GLI USA IN MEDIO ORIENTE FAVORISCONO DAVVERO LA PACE?

DI FULVIO SCAGLIONE

C’è una corrente di pensiero molto radicata che continua ad attribuire l’attuale caos del Medio Oriente a un presunto disimpegno degli Stati Uniti rispetto alla regione. A volte, anche solo l’ipotesi di un disimpegno viene considerata ragione sufficiente per far crescere a dismisura iproblemi mediorientali.
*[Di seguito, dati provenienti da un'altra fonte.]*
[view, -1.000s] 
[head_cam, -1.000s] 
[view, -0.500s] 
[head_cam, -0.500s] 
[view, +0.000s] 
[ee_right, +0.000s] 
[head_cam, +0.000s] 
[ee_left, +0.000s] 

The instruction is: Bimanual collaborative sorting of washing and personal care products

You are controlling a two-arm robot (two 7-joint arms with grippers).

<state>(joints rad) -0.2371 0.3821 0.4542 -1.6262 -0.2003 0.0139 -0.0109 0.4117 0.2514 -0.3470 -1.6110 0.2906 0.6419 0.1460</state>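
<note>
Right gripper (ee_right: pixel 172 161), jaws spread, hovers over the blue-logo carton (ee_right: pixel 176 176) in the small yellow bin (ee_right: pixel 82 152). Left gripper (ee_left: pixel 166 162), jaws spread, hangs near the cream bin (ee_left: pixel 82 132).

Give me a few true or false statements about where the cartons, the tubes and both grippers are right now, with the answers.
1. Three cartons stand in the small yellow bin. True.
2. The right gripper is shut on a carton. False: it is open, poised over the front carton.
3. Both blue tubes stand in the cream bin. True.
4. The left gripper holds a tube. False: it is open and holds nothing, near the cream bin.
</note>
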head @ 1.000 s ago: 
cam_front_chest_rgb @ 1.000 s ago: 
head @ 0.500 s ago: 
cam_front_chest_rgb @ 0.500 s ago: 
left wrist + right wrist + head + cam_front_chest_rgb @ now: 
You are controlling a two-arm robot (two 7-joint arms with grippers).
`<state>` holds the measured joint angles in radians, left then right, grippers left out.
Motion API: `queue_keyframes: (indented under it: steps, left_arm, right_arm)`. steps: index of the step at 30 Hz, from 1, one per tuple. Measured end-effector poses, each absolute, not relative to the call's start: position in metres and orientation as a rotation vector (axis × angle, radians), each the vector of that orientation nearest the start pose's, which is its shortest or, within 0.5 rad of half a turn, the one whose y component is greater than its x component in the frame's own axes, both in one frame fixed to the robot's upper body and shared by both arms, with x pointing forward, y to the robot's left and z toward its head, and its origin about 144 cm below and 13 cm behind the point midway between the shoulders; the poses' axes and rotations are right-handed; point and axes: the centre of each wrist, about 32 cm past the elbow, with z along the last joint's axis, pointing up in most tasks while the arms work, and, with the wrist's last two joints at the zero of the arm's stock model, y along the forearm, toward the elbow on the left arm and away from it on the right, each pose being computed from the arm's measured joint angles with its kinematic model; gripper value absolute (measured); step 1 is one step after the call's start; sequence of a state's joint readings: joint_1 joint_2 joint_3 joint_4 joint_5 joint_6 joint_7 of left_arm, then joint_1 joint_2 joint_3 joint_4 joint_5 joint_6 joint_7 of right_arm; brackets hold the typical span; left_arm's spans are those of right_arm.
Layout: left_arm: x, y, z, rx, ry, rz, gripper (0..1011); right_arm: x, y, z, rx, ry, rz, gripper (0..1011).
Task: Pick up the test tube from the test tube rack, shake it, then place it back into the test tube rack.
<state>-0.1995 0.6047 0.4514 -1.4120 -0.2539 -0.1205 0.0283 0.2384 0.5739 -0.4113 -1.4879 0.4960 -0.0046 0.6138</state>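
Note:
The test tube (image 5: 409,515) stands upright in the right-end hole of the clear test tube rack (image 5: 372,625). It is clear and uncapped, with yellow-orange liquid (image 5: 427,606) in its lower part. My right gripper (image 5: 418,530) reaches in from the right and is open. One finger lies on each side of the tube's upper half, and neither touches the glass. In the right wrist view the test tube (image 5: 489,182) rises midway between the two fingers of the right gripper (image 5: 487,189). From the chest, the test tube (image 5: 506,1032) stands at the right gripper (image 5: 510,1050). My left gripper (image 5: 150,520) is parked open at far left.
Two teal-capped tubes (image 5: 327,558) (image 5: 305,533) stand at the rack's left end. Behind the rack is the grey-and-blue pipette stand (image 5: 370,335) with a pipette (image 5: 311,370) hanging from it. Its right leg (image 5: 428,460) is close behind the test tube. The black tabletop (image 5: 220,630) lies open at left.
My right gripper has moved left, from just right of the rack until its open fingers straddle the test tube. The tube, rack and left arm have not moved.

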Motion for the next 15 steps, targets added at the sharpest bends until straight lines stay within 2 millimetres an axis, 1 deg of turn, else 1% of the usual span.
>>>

Il problema è che non c’è stato e non c’è alcun disimpegno Usa. Certo, vi sono state epoche in cui i soldati americani dispiegati in Medio Oriente erano addirittura 125 mila, contro i 25 mila attuali. Ma un Paese che ha basi operative in Arabia Saudita e Qatar, una flotta all’ancora in Bahrein e un numero imprecisato di operazioni antiterrorismo in corso in un numero imprecisato di Paesi, può dirsi disimpegnato? E poi, quando i soldati erano molto più numerosi, tipo negli anni 2006-2008, il Medio oriente era più stabile e tranquillo? Qualcuno si ricorda che cos’era l’Iraq in quegli anni, con una media di mille civili uccisi ogni mese? La realtà dice il contrario. E cioè: gli Stati Uniti non sono mai stati così presenti e impegnati in Medio Oriente. Basta fare un piccolo elenco delle decisioni di Donald Trump e della sua amministrazione:

1. le relazioni con l’Egitto, dopo qualche turbolenza presto superata sul tema dei diritti umani, sono di nuovo ottime. Il 9 settembre Mike Pompeo, segretario di Stato, ha firmato e trasmesso al Congresso il documento con cui il Governo Usa autorizza un finanziamento di 1,2 miliardi di dollari all’Egitto per l’ammodernamento dell’arsenale.

2. Con Israele e Benjamin Netanyahu è luna di miele perenne. Lo spostamento dell’ambasciata da Tel Aviv a Gerusalemme ha rovesciato mezzo secolo di diplomazia e ha messo ancor più nell’angolo i palestinesi. Non contento, ha nominato ambasciatore un avvocato, David Friedman, che è quasi più ultra dei coloni stessi.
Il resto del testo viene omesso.